Um petroleiro de bandeira grega "Bouboulina" é "o principal suspeito" de vazar as manchas de petróleo que atingem o litoral do Nordeste, com impactos "imensuráveis" na fauna e na economia local.
Uma porta-voz do ministério da Justiça confirmou na tarde desta sexta-feira o nome do navio, assim como da sua proprietária, e empresa Delta Tankers, sediada em Atenas.
A investigação se concentrou na observação de imagens de satélite de 30 navios e chegou à conclusão de que o "Bouboulina" é o "principal suspeito" do desastre, informou um comunicado do ministério da Defesa, da Marinha e da Polícia Federal.
As autoridades ainda tentam determinar se o derramamento foi "acidental ou intencional", e pediram "a cooperação internacional através da Interpol", segundo a Polícia Federal.

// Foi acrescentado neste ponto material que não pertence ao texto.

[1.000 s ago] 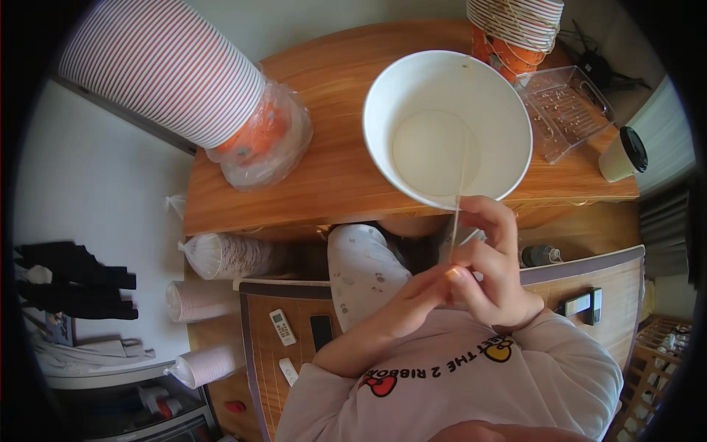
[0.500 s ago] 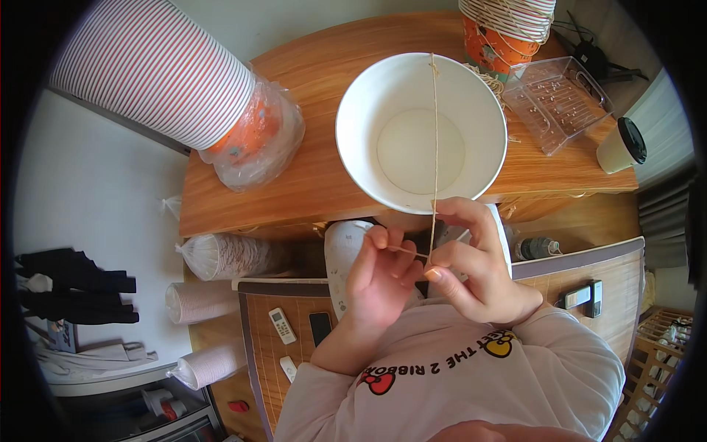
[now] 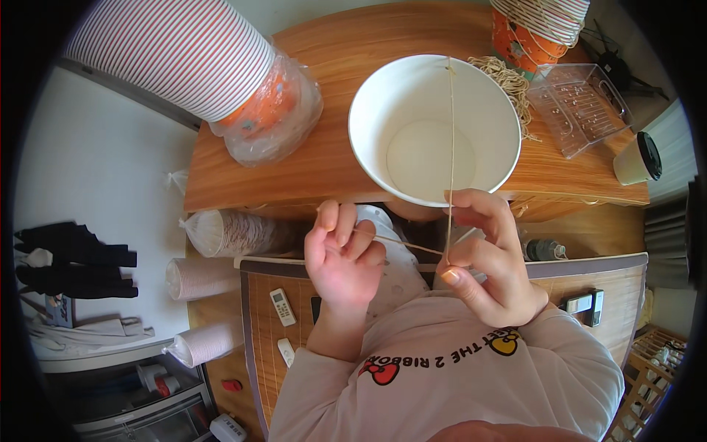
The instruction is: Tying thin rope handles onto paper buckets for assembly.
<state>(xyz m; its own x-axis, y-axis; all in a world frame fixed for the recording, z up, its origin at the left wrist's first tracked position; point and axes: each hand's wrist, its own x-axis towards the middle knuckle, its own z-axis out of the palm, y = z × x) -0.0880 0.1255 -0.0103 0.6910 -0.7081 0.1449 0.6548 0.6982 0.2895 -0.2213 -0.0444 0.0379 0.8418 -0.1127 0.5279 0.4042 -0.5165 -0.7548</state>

Pela manhã, a PF realizou uma operação de busca e apreensão nos escritórios de representantes de uma empresa de Rio de Janeiro "vinculados aos donos" do navio.
A primeira mancha foi identificada em 29 de julho a cerca de 700 km do litoral da Paraíba, enquanto os primeiros rastros de petróleo chegaram em terra no dia 30 de agosto. Desde então, apareceram ao longo de mais de 2.000 km do litoral nordestino.
O navio abasteceu no terminal petrolífero venezuelano de San José e zarpou com destino a Singapura; depois disso retornou à África do Sul, de lá para a Nigéria e atualmente se encontra em frente à costa africana esperando frete", informou o comissário da PF Agostinho Cascardo em uma coletiva de imprensa em Natal.
- Danos imensuráveis -
Segundo o Ministério Público, o dano desse derramamento é de "proporções imensuráveis". O desastre ambiental atingiu estuários, manguezais e foz de rios em todo o nordeste brasileiro, com prejuízos para as atividades pesqueira, de maricultura e turística.
Até 29 de outubro, as manchas apareceram em nove estados, 94 municípios e 264 localidades. Milhares de voluntários se mobilizaram para limpar as praias, muitas delas com grande atrativo turístico, de onde foram retiradas toneladas de hidrocarboneto.
Foram encontrados 107 animais afetados pelo óleo, sendo 81 mortos. Cerca de 70% dos animais contabilizados eram tartarugas marinhas.
"Deixei de fazer minhas coisas, minhas obrigações para vir limpar. Amo este lugar. Não vou ficar de braços cruzados. Se houver voluntários que queiram vir nos ajudar a continuar limpando a praia, que venham. E que os turistas voltem, isso é o que a gente quer", disse à AFP Gláucia Dias de Lima, uma vendedora de coco na praia de Itapuama, a cerca de 30 km de Recife.
O empresário Eduardo de Oliveira, de 28 anos, expressa certo alívio pela identificação da origem das manchas e espera agora respostas rápidas para limitar os prejuízos do acidente antes das festas de final de ano, em pleno verão.
"Claro que é importante saber de onde as manchas vêm, por todo o problema que nos trazem, não só em Pernambuco, mas em todo o nordeste, no país. Porque as pessoas do sul e do sudeste vêm aqui para passar férias, e isso afeta muito a economia", diz Eduardo na pausa de uma partida de voleibol na praia de Boa Viagem, com uma temperatura de 30 graus.
- O peixe, "um bicho inteligente" -
A ONU expressou na terça-feira sua "profunda preocupação" pela maré negra que provoca "danos incalculáveis nos ecossistemas marítimos e terrestres e na vida das populações locais".
Esses balanços contrastam com as avaliações do governo do presidente Jair Bolsonaro, acusado por especialistas e ONGs de ter reagido tardiamente e de minimizar a importância do desastre.
Também na terça, o governo proibiu a pesca nas áreas afetadas, mas no dia seguinte voltou a autorizá-la, alegando que havia agido pelo "princípio de precaução" e que nada justificava manter a medida.
O secretário de Aquicultura e Pesca, Jorge Seif Júnior, descartou na quinta-feira, em uma transmissão ao vivo pelo Facebook ao lado de Bolsonaro, que os peixes possam ser afetados, alegando que são animais "inteligentes".
"O peixe é um bicho inteligente. Quando ele vê uma manta de óleo ali, capitão, ele foge, ele tem medo. Então, obviamente que você pode consumir seu peixinho sem problema nenhum. Lagosta, camarão, tudo perfeitamente são, capitão", disse Seif Júnior dirigindo-se a Bolsonaro.
O argumento, contudo, não convence pescadores nem consumidores.
"Os pescadores não estão saindo para o mar porque a população não quer comprar. Houve notícias de que o produto estava contaminado, mas ainda não temos a resposta concreta de algum cientista", disse Sandra Lima, presidente de uma colônia de pescadores de 1.500 integrantes de Recife.